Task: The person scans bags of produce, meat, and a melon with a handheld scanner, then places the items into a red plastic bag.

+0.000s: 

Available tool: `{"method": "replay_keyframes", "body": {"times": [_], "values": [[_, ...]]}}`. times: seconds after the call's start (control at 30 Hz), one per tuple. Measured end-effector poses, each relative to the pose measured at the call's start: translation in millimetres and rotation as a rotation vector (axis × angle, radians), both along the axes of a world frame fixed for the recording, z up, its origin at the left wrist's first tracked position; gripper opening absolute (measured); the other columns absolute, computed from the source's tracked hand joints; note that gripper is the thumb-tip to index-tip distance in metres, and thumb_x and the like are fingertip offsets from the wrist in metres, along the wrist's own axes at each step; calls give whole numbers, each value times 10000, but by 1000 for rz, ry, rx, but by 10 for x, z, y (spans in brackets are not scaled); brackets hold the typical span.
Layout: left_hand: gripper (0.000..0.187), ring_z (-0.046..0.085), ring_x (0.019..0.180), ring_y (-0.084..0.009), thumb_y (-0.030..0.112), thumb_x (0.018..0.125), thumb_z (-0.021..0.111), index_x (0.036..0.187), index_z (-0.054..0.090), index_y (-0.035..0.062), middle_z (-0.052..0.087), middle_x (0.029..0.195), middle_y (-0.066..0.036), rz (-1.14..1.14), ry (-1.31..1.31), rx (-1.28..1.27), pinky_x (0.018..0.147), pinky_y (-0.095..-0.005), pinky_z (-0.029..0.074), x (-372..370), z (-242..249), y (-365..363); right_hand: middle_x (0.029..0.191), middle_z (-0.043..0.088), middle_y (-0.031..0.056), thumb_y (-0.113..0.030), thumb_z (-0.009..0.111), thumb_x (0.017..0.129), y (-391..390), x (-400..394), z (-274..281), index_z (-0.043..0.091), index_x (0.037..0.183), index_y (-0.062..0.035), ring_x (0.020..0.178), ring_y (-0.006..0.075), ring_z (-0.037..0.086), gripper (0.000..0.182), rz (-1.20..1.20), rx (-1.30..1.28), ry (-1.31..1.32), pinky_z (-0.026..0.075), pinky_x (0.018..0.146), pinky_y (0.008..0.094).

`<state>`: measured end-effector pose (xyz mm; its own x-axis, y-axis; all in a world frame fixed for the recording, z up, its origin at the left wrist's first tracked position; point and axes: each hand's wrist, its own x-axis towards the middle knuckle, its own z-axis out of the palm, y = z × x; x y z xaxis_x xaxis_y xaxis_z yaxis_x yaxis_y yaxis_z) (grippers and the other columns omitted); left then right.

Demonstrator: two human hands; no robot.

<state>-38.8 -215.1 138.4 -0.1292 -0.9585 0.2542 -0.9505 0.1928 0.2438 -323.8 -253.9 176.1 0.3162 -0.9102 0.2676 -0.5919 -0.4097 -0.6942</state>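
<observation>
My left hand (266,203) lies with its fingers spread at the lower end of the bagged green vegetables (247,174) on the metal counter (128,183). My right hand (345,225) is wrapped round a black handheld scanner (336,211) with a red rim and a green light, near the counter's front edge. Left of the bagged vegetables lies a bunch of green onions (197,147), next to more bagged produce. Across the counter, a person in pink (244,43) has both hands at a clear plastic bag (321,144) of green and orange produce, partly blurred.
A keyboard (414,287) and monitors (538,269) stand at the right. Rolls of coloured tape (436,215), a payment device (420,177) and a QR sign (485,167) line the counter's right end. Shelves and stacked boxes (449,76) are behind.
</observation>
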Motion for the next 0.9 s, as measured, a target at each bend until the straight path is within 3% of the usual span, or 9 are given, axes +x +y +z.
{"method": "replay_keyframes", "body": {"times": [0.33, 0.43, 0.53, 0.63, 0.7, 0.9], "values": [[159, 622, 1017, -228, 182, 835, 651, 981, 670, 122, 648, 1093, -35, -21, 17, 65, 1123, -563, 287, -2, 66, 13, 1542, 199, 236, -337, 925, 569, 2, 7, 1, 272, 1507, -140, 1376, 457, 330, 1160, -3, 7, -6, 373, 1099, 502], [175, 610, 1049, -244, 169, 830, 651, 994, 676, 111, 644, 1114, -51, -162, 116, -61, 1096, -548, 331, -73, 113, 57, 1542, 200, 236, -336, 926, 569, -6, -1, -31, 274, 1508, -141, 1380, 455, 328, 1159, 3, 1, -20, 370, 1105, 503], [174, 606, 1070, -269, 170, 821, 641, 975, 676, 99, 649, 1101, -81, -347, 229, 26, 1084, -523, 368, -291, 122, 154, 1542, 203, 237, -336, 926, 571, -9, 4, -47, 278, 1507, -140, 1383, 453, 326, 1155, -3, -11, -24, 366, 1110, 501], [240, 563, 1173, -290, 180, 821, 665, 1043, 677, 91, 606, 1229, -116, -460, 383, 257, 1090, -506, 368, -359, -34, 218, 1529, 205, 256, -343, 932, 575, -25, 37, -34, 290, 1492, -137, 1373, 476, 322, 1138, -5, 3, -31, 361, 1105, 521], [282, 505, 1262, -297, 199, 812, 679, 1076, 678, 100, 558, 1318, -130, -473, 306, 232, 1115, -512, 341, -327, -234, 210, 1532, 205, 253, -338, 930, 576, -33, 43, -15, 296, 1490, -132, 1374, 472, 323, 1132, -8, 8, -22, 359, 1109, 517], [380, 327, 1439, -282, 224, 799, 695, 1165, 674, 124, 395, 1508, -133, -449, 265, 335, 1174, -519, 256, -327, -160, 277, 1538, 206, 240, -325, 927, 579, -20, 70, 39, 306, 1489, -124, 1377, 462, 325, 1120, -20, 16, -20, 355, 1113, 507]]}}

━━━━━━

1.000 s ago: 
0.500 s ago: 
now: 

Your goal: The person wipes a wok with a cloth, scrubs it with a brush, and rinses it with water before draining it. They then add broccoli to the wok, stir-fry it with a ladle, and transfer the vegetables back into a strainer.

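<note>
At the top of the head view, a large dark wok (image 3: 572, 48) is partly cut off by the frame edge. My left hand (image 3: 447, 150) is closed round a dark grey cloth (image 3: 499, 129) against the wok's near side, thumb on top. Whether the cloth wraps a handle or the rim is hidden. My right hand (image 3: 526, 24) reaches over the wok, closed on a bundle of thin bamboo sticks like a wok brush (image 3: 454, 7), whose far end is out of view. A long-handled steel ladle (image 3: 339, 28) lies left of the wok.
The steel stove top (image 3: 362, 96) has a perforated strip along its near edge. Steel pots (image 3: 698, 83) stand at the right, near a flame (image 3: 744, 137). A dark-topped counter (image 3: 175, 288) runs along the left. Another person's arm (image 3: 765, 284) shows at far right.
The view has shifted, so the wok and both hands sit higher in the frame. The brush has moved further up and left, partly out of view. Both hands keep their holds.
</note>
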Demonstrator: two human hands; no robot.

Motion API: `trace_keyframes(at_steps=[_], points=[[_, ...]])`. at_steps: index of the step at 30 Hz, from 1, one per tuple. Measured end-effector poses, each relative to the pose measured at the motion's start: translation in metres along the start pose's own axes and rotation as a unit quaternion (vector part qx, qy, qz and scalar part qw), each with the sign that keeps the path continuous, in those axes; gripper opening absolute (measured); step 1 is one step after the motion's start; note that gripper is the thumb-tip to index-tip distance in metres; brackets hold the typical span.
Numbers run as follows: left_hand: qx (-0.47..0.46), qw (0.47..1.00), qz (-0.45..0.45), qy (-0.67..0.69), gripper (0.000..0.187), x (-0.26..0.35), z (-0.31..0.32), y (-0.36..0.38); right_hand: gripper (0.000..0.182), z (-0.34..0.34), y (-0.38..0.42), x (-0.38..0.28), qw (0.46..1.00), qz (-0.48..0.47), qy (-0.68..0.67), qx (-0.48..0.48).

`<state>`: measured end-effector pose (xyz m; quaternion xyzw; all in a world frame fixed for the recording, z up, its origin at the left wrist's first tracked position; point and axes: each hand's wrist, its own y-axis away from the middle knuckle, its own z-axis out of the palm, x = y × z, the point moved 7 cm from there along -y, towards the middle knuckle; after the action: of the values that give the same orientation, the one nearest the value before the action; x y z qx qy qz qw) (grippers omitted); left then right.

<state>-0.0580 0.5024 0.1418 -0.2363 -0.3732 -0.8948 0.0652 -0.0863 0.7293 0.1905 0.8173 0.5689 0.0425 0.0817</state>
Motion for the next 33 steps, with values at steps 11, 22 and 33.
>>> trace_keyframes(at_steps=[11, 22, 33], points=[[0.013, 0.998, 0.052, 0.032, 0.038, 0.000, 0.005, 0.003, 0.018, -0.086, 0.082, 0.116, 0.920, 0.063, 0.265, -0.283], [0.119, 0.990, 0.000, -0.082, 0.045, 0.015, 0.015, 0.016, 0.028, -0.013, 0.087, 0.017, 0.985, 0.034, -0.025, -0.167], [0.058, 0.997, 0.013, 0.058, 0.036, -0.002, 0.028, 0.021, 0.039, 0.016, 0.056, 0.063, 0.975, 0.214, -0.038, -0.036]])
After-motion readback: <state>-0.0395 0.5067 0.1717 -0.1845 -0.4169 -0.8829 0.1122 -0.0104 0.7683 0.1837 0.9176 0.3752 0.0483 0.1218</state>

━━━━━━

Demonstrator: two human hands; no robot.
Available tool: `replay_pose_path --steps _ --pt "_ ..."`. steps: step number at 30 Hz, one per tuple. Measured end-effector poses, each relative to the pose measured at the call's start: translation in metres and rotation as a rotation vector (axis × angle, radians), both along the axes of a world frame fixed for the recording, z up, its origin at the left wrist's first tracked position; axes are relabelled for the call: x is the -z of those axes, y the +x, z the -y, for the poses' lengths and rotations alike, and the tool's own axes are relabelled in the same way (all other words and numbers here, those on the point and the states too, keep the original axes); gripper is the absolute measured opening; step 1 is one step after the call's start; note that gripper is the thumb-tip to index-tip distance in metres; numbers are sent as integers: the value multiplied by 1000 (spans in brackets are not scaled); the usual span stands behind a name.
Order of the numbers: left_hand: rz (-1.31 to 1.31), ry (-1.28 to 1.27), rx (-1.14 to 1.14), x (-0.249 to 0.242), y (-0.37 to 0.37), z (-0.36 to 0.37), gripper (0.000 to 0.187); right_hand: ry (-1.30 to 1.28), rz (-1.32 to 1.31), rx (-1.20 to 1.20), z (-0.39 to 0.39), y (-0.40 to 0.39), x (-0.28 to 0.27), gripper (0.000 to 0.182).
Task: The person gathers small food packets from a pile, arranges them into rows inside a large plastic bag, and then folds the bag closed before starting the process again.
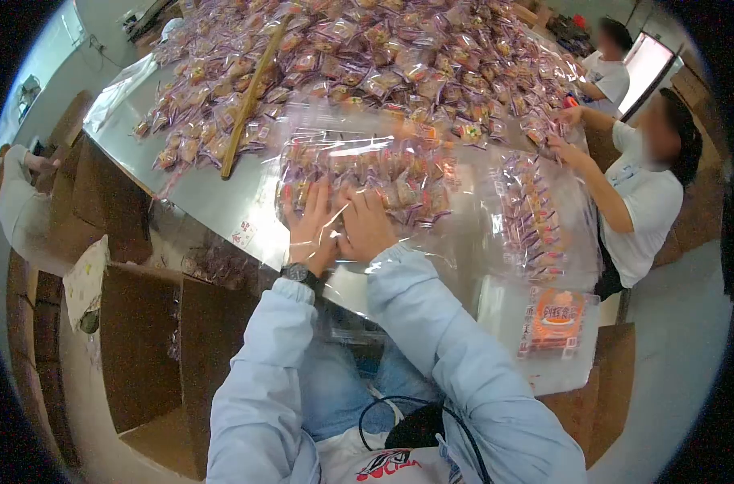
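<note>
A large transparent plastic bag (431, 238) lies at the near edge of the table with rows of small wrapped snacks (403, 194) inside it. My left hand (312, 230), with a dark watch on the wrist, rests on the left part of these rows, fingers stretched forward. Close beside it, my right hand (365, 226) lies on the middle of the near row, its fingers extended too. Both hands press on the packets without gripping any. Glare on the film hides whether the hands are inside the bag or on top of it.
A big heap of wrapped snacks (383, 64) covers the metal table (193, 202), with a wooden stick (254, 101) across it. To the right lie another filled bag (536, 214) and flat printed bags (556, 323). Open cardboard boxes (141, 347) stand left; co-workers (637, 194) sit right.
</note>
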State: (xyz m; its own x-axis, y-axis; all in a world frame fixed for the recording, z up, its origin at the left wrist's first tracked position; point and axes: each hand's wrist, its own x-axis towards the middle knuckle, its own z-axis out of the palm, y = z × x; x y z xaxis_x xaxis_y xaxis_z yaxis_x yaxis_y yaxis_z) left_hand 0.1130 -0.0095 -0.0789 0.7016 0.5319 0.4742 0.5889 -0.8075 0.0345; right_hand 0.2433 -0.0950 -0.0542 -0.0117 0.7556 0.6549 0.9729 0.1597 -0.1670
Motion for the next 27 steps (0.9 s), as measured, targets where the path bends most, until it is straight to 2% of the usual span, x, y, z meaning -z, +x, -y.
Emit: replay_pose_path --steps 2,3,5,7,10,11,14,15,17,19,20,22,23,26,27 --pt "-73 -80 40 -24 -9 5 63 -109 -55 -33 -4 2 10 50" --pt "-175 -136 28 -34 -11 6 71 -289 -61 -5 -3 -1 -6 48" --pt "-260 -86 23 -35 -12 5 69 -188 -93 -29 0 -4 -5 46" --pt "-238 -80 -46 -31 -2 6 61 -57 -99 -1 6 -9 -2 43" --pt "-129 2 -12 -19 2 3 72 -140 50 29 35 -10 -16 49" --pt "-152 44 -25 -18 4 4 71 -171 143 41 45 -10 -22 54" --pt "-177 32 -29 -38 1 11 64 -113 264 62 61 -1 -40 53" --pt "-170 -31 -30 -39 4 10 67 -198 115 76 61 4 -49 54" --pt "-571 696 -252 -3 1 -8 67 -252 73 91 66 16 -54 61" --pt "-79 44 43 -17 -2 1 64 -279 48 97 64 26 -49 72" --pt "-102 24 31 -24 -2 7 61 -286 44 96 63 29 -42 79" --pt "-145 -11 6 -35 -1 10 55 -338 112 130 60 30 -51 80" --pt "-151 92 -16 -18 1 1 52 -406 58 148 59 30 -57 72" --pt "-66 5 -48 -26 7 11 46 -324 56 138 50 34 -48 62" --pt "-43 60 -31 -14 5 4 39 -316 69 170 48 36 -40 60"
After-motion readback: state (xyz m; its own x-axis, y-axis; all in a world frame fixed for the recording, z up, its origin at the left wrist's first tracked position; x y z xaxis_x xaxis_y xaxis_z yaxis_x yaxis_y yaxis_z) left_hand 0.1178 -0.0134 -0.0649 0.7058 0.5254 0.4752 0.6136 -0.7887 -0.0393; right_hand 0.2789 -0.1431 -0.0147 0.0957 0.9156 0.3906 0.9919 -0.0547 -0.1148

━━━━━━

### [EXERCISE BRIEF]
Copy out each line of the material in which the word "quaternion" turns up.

### [RESPONSE TO THIS EXERCISE]
Motion API: `trace_keyframes(at_steps=[_], points=[[_, ...]])`. at_steps: index of the step at 30 Hz, from 1, one per tuple. Measured end-effector poses, each relative to the pose measured at the motion's start: translation in metres along the start pose's own axes and rotation as a unit quaternion (vector part qx, qy, qz and scalar part qw), each with the sign that keeps the path continuous, in those axes; gripper opening absolute (measured); step 1 is one step after the motion's start; note that gripper is the thumb-tip to index-tip distance in metres; brackets hold the typical span.
`<state>`: measured end-effector pose (xyz m; quaternion xyzw; all in a world frame fixed for the recording, z up, its origin at the left wrist's first tracked position; point and axes: each hand's wrist, its own y-axis away from the middle knuckle, its own z-axis out of the palm, x = y × z, the point moved 7 cm from there along -y, towards the middle knuckle; after the action: of the values that give the same orientation, the one nearest the value before the action; x y z qx qy qz qw) (grippers omitted); left then right.

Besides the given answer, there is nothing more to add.